PostgreSQL (also known as Postgres) is the database that stores all
persistent data, that is, data that's expected to live beyond a user's
current session.

In production, Postgres is installed with a default configuration. The
directory that would contain configuration files
(`puppet/zulip/files/postgresql`) has only a utility script and a custom
list of stopwords used by a Postgresql extension.

In a development environment, configuration of that postgresql
extension is handled by `tools/postgres-init-dev-db` (invoked by
`tools/provision.py`).  That file also manages setting up the
development postgresql user.

`tools/provision.py` also invokes `tools/do-destroy-rebuild-database`
to create the actual database with its schema.

### Nagios

Nagios is an optional component used for notifications to the system
administrator, e.g., in case of outages.

`zulip/puppet/zulip/manifests/nagios.pp` installs Nagios plugins from
`puppet/zulip/files/nagios_plugins/`.

This component is intended to install Nagios plugins intended to be run
on a Nagios server; most of the Zulip Nagios plugins are intended to be
run on the Zulip servers themselves, and are included with the relevant
component of the Zulip server (e.g.
`puppet/zulip/manifests/postgres_common.pp` installs a few under
`/usr/lib/nagios/plugins/zulip_postgres_common`).

## Glossary

This section gives names for some of the elements in the Zulip UI used
in Zulip development conversations.  Contributions to extend this list
are welcome!

* **chevron**: A small downward-facing arrow next to a message's
    timestamp, offering contextual options, e.g., "Reply", "Mute [this
    topic]", or "Link to this conversation". To avoid visual clutter,
    the chevron only appears in the web UI upon hover.

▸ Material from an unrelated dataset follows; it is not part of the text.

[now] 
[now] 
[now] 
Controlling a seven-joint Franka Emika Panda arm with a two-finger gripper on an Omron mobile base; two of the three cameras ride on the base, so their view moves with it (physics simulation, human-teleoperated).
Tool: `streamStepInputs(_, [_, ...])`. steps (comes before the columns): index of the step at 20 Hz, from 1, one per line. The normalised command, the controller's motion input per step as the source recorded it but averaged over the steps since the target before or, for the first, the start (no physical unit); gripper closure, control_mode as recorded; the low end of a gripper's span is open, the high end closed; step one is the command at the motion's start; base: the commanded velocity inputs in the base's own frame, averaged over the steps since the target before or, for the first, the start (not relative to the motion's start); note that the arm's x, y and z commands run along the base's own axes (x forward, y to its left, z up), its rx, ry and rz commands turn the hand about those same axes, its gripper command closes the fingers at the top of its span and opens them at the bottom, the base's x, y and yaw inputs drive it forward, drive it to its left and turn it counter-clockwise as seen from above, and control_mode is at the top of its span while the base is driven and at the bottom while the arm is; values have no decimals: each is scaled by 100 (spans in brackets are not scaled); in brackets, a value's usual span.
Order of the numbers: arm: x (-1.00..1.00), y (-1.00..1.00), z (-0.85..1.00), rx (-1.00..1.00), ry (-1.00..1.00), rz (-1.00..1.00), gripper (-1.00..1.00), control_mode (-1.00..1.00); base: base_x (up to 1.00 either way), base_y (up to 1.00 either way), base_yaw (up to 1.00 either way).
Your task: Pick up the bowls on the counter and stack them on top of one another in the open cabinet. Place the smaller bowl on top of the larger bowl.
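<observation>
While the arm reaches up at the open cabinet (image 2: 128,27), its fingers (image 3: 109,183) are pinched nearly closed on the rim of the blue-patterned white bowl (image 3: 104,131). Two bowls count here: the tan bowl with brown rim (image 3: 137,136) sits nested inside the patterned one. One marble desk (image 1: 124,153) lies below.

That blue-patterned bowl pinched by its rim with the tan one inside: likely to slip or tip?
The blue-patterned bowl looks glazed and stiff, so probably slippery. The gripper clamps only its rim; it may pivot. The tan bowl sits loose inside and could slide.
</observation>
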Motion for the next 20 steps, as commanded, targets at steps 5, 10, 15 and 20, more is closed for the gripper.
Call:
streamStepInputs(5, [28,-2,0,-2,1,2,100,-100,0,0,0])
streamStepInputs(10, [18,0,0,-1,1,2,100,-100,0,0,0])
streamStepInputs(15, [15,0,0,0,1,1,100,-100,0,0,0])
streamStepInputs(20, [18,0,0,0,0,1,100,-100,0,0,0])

* **message editing**: If the realm admin allows it, then after a user
    posts a message, the user has a few minutes to click "Edit" and
    change the content of their message. If they do, Zulip adds a
    marker such as "(EDITED)" at the top of the message, visible to
    anyone who can see the message.

* **recipient bar**: A visual indication of the context of a message
    or group of messages, displaying the stream and topic or private
    message recipient list, at the top of a group of messages. A
    typical 1-line message to a new recipient shows to the user as
    three lines of content: first the recipient bar, second the
    sender's name and avatar alongside the timestamp (and, on hover,
    the star and the chevron), and third the message content. The
    recipient bar is or contains hyperlinks to help the user narrow.

* **star**: Zulip allows a user to mark any message they can see,
    public or private, as "starred". A user can easily access messages
    they've starred through the "Starred messages" link in the menu
    near "Home", or use "is:starred" as a narrow or a search
    constraint. Whether a user has or has not starred a particular
    message is private; other users and realm admins don't know
    whether a message has been starred, or by whom.